The creation of a new territory was a perfect opportunity for this government to give the gift of fuller democracy both to the territory itself and to the rest of this country. An elected senator would have been a generous gesture to the people of Nunavut that would signal the government's commitment to reducing the member's list for club Chrétien. Failure to adopt that measure means a continuation of stale and outdated policies regarding the Senate and appointments to it and its increasingly ineffective role in defending regional interests.
The Senate as currently constituted is anathema to many Canadians, and calls for its democratization or outright abolition will only grow more strident as time goes on.
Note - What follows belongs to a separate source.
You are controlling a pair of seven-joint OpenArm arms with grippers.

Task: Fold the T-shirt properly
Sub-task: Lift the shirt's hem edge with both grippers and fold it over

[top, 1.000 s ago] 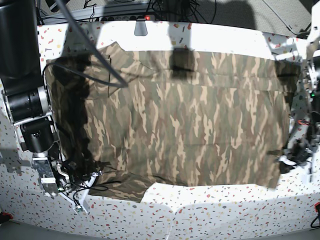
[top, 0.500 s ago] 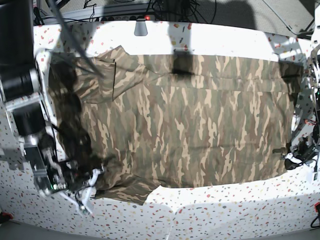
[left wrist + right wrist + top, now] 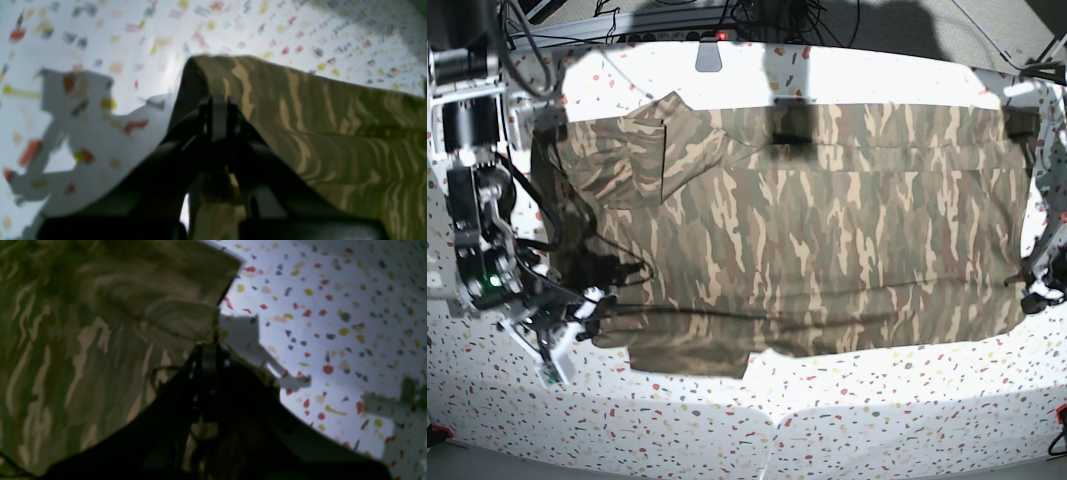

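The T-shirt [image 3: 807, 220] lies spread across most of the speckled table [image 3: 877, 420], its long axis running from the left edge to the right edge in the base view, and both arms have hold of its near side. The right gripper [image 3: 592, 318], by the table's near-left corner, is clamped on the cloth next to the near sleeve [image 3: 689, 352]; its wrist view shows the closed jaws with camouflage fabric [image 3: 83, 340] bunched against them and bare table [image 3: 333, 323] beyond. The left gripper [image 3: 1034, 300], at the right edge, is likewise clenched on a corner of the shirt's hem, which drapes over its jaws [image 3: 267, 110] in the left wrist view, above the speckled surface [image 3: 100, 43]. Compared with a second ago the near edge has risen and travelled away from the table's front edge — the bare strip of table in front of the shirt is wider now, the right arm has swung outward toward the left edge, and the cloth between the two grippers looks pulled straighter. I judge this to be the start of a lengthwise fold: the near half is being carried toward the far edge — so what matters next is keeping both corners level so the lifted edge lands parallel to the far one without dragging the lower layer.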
Is it not about time the government listened to the voices of those who are calling for democratic reform? It is not as if there were no interest in the matter, as the Liberals would have us believe. Alberta is planning to push ahead with elections for the people's choice for candidates to be appointed to the Senate. This type of thing will only increase in frequency and will spread to other provinces.
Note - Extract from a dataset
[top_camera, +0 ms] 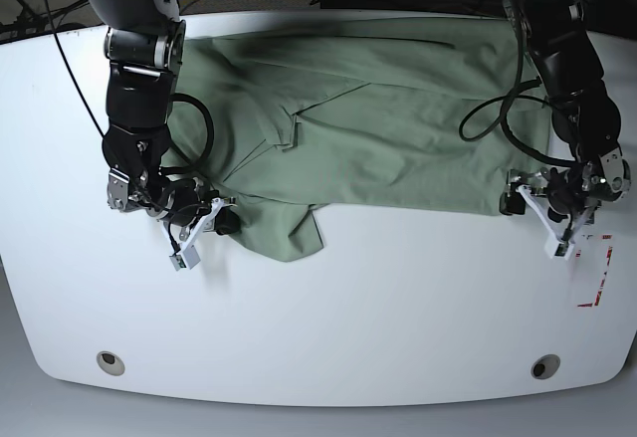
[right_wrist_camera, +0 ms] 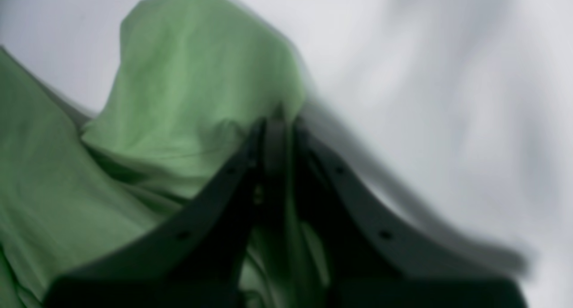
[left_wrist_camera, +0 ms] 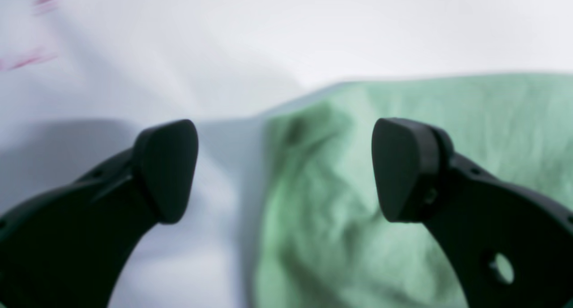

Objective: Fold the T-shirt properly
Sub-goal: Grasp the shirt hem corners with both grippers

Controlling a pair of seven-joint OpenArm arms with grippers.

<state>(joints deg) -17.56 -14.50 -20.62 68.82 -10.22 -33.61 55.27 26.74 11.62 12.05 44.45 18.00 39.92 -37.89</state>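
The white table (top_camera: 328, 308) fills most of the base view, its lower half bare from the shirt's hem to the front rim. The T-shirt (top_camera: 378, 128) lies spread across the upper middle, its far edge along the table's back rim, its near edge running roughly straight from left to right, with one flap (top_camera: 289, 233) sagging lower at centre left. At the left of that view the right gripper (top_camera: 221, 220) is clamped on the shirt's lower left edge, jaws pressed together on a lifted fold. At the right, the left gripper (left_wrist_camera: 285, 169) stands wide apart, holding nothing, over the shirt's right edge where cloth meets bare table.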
I believe the Prime Minister and the government really have only two options. The first is really twofold. They could have been at the front of the parade and shown some real leadership on this issue by first allowing the people of Nunavut to democratically elect their first senator and they could have made a commitment to the rest of Canada that the Prime Minister is willing to appoint the provincially elected candidates for senators in accordance with voter wishes. By rejecting this reasonable option, the Liberals risk being in the history books as the party that denied Canadians a democratic voice in the selection of those they desire to govern them.
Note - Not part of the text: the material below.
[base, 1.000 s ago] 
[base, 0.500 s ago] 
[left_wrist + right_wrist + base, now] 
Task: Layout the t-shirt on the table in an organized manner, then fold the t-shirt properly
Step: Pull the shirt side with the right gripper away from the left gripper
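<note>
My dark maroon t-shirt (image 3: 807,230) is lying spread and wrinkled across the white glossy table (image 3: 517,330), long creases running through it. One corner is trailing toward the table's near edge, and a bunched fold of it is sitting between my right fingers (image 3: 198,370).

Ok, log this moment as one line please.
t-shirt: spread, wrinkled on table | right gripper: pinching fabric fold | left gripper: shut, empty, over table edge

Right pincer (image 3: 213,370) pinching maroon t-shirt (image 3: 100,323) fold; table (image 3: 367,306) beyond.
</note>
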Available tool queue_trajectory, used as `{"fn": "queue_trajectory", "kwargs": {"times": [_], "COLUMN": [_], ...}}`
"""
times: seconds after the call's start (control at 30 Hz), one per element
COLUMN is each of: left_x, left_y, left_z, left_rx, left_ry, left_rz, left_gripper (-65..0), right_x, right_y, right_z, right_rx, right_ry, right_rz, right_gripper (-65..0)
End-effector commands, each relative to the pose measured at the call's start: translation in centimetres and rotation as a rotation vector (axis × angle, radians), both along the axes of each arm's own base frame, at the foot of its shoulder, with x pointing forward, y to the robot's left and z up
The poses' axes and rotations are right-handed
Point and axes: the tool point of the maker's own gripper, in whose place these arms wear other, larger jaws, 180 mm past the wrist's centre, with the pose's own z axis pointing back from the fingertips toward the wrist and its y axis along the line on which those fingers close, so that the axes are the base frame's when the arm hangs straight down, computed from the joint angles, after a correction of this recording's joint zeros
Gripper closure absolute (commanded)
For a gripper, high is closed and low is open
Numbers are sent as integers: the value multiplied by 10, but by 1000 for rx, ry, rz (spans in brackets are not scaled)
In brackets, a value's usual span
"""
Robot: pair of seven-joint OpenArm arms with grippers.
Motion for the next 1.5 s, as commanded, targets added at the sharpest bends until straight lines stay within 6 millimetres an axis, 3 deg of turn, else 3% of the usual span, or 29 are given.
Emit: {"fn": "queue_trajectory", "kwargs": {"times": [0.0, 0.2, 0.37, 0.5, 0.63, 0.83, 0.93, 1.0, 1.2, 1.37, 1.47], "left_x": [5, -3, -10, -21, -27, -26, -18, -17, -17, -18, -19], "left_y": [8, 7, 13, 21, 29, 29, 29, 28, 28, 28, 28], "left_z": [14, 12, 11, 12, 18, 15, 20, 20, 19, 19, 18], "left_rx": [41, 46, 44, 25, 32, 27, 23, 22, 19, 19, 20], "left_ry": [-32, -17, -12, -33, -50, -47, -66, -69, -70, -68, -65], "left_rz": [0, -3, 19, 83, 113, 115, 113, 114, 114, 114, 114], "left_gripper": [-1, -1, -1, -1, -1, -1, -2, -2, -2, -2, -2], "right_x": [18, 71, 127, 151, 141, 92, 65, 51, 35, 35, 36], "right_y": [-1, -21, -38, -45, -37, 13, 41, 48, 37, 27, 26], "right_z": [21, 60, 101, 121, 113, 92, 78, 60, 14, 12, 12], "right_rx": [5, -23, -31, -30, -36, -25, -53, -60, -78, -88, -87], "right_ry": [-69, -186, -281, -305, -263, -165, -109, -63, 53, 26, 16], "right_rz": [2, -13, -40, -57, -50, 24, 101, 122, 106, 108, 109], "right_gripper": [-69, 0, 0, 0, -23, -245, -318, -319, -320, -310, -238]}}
Hope springs eternal in the human heart. It is spring now and as life and colour return to the earth there is the promise of a new crop as seeds are planted. The seeds of some new and democratic ideas have been planted here today, seeds of hope for Canadians weary of paying taxes to support an outmoded and deficient arm of government. It has long fallen behind the needs and expectations of the people of Canada and the purposes for which it was created. In its present form it is an anachronism, a fossil remnant of the important institution it was meant to be.
We had hoped the government of the day would act on the amendment which was previously proposed. However, I now propose on behalf of the Leader of the Opposition and other Reform members the following amendment:
That the motion be amended by deleting all the words after the word “That” and substituting the following:
“this House declines to give third reading to Bill C-39, an act to amend the Nunavut Act and the Constitution Act, 1867, since the principle of the bill does not guarantee that the government will select senators who have been lawfully elected in a territorial Senate election”.